Dijo Zalatoris: “Ese tiro de golf fue 1 en 20, en el mejor de los casos. Lograrlo en esa situación es increíble”.

Cuando el birdie de empate de Zalatoris se deslizó en una línea similar, Fitzpatrick finalmente esbozó una gran sonrisa, mostrando esos aparatos ortopédicos. Foster agarró la nuca, por fin un gran ganador después de 40 años en la bolsa.

Foster ha buscado a algunos de los mejores jugadores de esta generación, desde el final de su carrera Seve Ballesteros hasta Lee Westwood y Sergio García. Ha habido un puñado de corazones rotos, ninguno peor que el Abierto de 2003, cuando Thomas Bjorn le quitó una ventaja tardía en la arena de St. George. Foster dijo que uno lo destrozó tanto que pensó en eso todos los días durante seis meses.

“Esto ha dejado muchos malos recuerdos en la cama”, dijo Foster. “Significa todo. Tenía una guerrilla a mis espaldas, no importa un mono”.

Por ahora, la oscuridad comenzaba a caer sobre el 18el verde. Foster estaba tomando una Heineken, contando historias, reflexionando sobre el día, respondiendo llamadas cada pocos minutos.

Uno de sus amigos se estaba conectando ahora.

«¿Qué tan bueno es eso?» pregunta Foster.
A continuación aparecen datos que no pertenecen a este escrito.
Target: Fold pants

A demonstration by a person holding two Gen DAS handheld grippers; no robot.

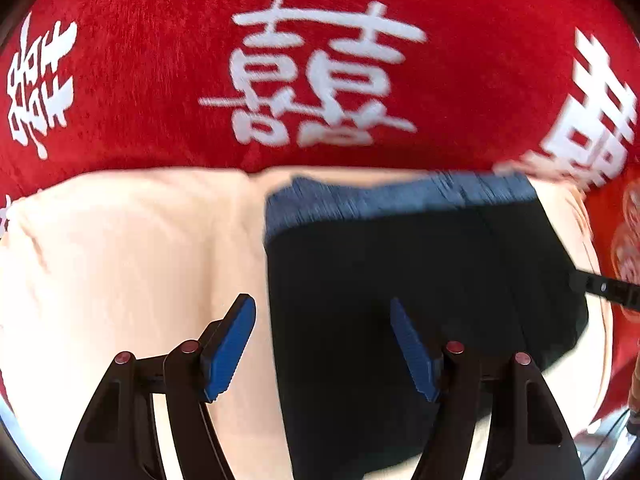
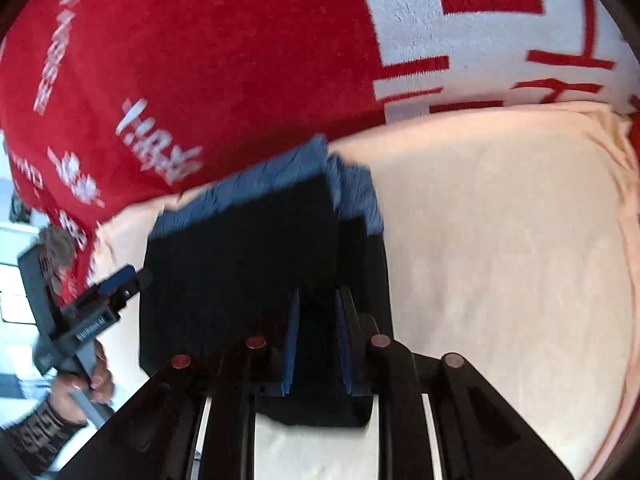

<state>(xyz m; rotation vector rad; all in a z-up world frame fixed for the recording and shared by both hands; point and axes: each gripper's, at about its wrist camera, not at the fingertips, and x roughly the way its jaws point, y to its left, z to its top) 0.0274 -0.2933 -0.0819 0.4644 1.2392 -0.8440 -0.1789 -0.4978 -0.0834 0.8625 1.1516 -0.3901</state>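
Observation:
Folded black pants (image 1: 400,272) with a blue ribbed waistband (image 1: 380,204) lie on a cream cloth (image 1: 132,248). My left gripper (image 1: 320,302) hangs open over the pants' left edge, one blue pad above the cream cloth and the other above the black fabric. It touches nothing. In the right wrist view my right gripper (image 2: 320,294) stands narrow, with dark folded layers of the pants (image 2: 240,248) between its pads. The left gripper (image 2: 132,276) shows beside the pants' left edge. The right gripper's tip (image 1: 580,282) reaches in at the pants' right side.
A red blanket (image 1: 160,60) with large white characters lies under and beyond the cream cloth (image 2: 500,240). A person's hand (image 2: 80,384) with a patterned sleeve holds the left gripper's handle. Pale floor shows at the far left edge.

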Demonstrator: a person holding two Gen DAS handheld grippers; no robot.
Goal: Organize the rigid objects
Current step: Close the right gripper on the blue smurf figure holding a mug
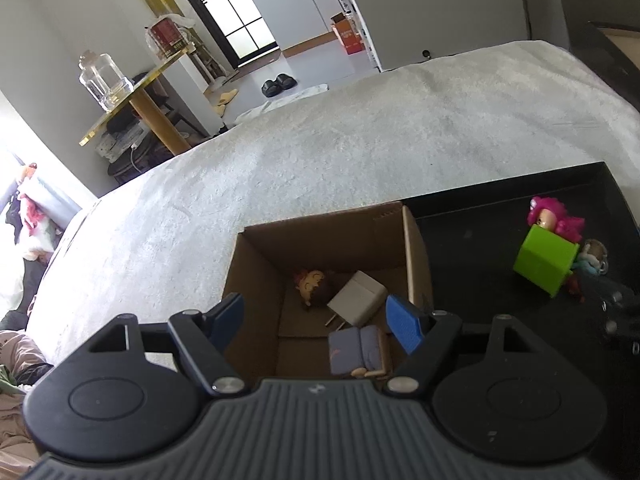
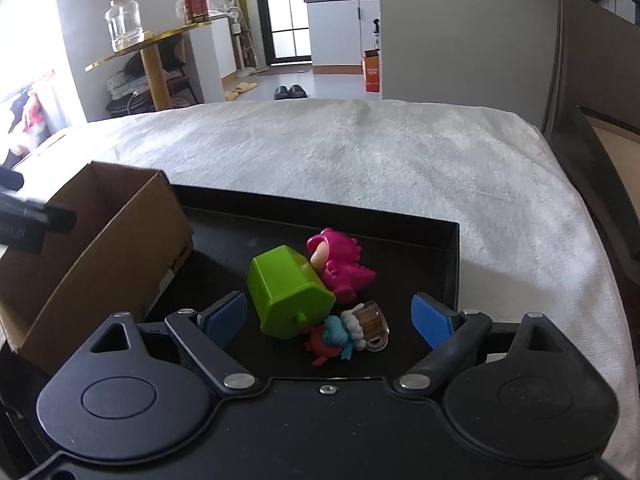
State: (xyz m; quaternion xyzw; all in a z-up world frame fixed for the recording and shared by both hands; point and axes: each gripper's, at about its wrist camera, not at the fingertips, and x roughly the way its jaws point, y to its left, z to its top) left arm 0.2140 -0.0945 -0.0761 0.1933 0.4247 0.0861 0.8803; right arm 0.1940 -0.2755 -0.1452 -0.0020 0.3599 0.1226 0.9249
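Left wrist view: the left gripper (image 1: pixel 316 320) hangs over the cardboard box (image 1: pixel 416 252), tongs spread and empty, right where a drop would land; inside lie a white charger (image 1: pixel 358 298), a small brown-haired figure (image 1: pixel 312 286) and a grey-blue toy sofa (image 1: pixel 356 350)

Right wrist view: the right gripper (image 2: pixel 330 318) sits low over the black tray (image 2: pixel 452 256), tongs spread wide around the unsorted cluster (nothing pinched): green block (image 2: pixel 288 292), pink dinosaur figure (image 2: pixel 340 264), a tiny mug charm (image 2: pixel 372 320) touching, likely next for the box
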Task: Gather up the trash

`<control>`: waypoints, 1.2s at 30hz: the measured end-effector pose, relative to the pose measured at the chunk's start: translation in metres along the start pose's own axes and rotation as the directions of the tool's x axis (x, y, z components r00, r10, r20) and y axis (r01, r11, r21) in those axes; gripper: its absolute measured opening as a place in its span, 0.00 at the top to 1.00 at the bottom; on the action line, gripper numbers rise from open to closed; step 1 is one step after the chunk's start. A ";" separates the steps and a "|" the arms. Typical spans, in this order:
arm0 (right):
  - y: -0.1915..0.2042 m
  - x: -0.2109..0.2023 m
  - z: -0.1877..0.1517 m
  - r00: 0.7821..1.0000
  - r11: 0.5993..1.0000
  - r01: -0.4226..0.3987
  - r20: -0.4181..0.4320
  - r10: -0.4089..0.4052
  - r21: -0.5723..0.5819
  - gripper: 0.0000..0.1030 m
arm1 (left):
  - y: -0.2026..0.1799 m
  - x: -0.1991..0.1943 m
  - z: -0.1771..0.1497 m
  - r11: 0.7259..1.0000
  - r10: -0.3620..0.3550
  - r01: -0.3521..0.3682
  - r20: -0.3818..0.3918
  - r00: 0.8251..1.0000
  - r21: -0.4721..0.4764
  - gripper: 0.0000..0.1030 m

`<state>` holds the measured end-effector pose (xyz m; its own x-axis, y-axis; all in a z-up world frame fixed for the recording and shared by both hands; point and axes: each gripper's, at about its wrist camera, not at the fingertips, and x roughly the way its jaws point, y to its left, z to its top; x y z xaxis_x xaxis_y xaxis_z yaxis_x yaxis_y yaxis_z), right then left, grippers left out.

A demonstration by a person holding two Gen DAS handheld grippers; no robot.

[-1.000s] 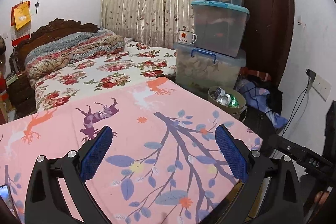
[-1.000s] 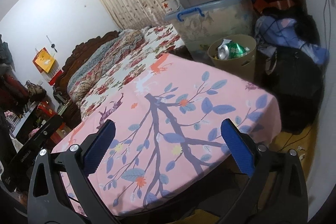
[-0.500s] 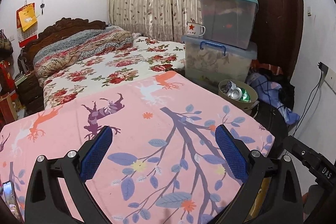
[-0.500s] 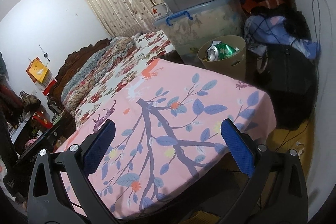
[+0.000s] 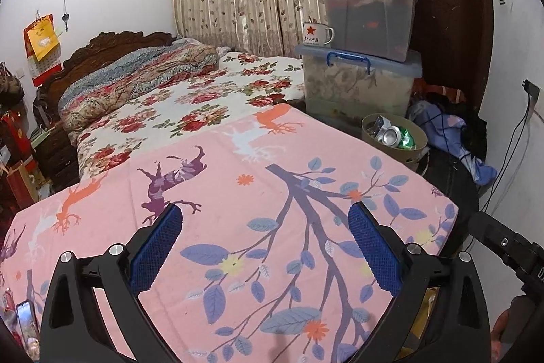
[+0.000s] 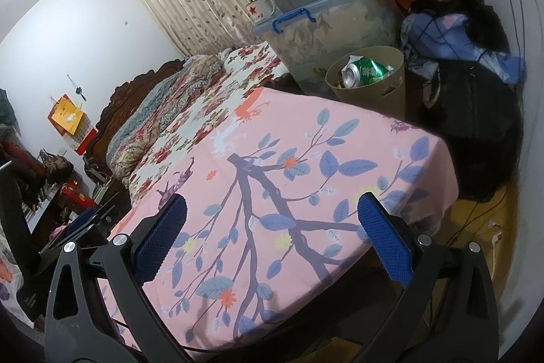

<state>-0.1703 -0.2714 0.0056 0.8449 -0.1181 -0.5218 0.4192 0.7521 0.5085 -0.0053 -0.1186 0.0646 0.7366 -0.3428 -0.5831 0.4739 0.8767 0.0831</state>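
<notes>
Two sets of tongs are hovering over the pink cloth, and both are spread wide with nothing between the blue pads: the left tongs [image 5: 265, 257] and the right tongs [image 6: 273, 238] are each looking across the bench [image 5: 289, 227], which is covered by a sheet printed with branches and leaves. No loose trash is showing on that sheet from either wrist view. A phone [image 5: 25, 320] is lying at the near left edge; I judge it is not trash and should be left alone.

Past the far right corner of the bench, the tan bin [image 6: 391, 84] is standing on the floor, just beside the stacked plastic boxes [image 5: 360, 84]. It is already holding a crushed green can [image 6: 362, 72] and some other scraps.

To my eye the collecting is nearly or wholly finished, so the sensible thing now is scanning the bench edges and the floor by the bin for anything missed. If a piece is turning up, the nearer tongs should be coming down over it with pads straddling it, closing gently, then releasing low inside the rim, clear of the cables by the wall.
</notes>
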 end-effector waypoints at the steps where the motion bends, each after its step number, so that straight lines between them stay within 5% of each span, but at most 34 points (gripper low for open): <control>1: 0.001 0.000 0.000 1.000 1.000 -0.002 -0.002 0.002 -0.003 0.03 | 0.001 0.001 0.000 1.000 -0.001 0.001 -0.009 1.000 -0.002 0.08; 36: 0.011 -0.009 -0.003 0.999 0.999 -0.018 0.030 0.019 -0.029 0.03 | 0.009 -0.004 -0.002 0.994 0.108 -0.108 0.026 0.994 0.016 0.08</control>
<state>-0.1739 -0.2600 0.0136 0.8623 -0.1229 -0.4913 0.3940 0.7724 0.4982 -0.0047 -0.1088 0.0662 0.7958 -0.2550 -0.5493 0.3988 0.9033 0.1584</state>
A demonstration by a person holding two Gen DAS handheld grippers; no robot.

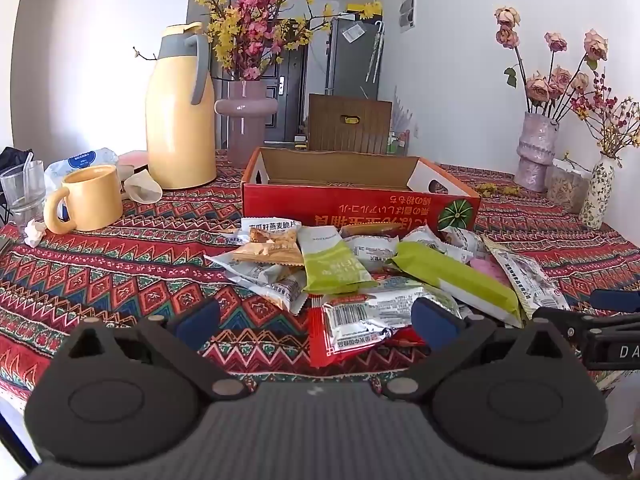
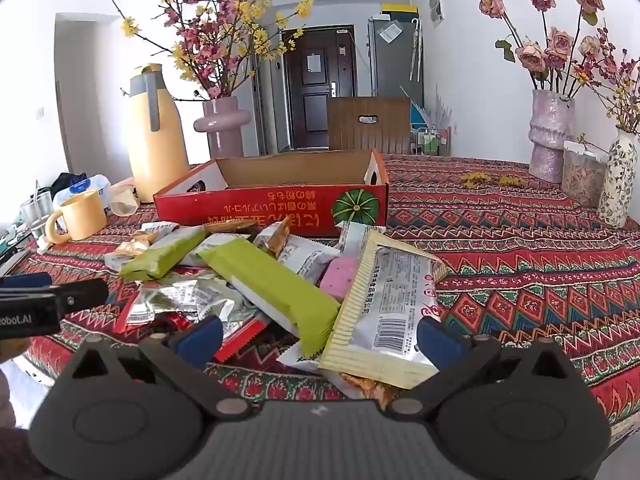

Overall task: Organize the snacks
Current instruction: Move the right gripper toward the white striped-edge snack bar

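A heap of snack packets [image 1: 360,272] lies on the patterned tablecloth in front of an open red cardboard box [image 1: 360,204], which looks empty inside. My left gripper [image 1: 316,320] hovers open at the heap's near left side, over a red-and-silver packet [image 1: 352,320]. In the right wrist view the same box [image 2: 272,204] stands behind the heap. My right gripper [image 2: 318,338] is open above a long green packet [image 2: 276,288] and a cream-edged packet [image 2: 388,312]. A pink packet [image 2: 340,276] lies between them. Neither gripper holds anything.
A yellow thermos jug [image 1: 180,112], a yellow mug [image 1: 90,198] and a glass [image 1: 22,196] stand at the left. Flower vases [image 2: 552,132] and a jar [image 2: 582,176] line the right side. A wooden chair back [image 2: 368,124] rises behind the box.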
Pone a su amigo en el altavoz del teléfono.

«¡Ese hombre es una leyenda absoluta!» él dice.

Un minuto después, otra llamada, esta vez desde un código de área 407.

“Soy un gran admirador tuyo como persona, y estoy muy feliz por ti, hermano. ¡Fitz básicamente no falló un tiro durante cuatro horas!

Foster dice que aprecia la llamada y las amables palabras, que lo verá en unas semanas en Escocia.

“Sean Foley…”, dice Foster después de colgar. «¿¡Cómo consiguió mi número!?»

Quedan más obligaciones, por lo que aún faltan unas horas para la fiesta de la victoria. Probablemente harán un brindis en el clubhouse y luego se retirarán a la casa de los Fulton, como en 2013.

“Será una noche laaaaarga”, dice Russell Fitzpatrick.

Su hijo tiene dos semanas libres, pero no se espera que la celebración se prolongue. Después de todo, hay que seguir una dieta estricta. Y un palo de entrenamiento con peso para hacer swing. Y tiros de práctica ordinarios para trazar.

“Oh, Matt estará allí esta noche”, dice su padre, reajustándose su nueva gorra de los Medias Rojas de Boston, “y festejará con nosotros, le guste o no”.